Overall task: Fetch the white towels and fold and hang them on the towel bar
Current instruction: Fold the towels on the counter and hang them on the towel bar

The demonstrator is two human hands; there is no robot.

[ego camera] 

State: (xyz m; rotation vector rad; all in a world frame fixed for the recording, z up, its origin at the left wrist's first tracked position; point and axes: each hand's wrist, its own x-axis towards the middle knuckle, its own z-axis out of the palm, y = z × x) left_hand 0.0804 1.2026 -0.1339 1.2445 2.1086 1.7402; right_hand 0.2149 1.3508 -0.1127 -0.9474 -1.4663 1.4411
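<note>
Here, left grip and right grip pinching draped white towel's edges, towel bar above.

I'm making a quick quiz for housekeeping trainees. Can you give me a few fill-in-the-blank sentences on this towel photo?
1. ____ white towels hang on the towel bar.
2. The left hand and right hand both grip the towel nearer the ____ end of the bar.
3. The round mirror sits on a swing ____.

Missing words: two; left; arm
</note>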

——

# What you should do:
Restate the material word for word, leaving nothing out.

# Result of this task:
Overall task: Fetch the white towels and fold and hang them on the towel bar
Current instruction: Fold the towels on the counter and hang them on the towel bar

The demonstrator is two human hands; there is no robot.

[ego camera] 

State: (xyz m; rotation vector rad; all in a world frame fixed for the recording, z up, its origin at the left wrist's first tracked position; point and axes: each hand's wrist, its own x-axis towards the middle knuckle, its own z-axis out of the palm, y = z × x) left_hand 0.0804 1.2026 -0.1339 1.2445 2.1086 1.7402; right_hand 0.2149 1.3508 -0.1127 -0.9474 -1.4663 1.4411
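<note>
Here, left grip and right grip pinching draped white towel's edges, towel bar above.

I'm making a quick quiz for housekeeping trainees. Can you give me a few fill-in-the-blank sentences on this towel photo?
1. ____ white towels hang on the towel bar.
2. The left hand and right hand both grip the towel nearer the ____ end of the bar.
3. The round mirror sits on a swing ____.

Missing words: two; left; arm
</note>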

Nothing more is needed for this answer.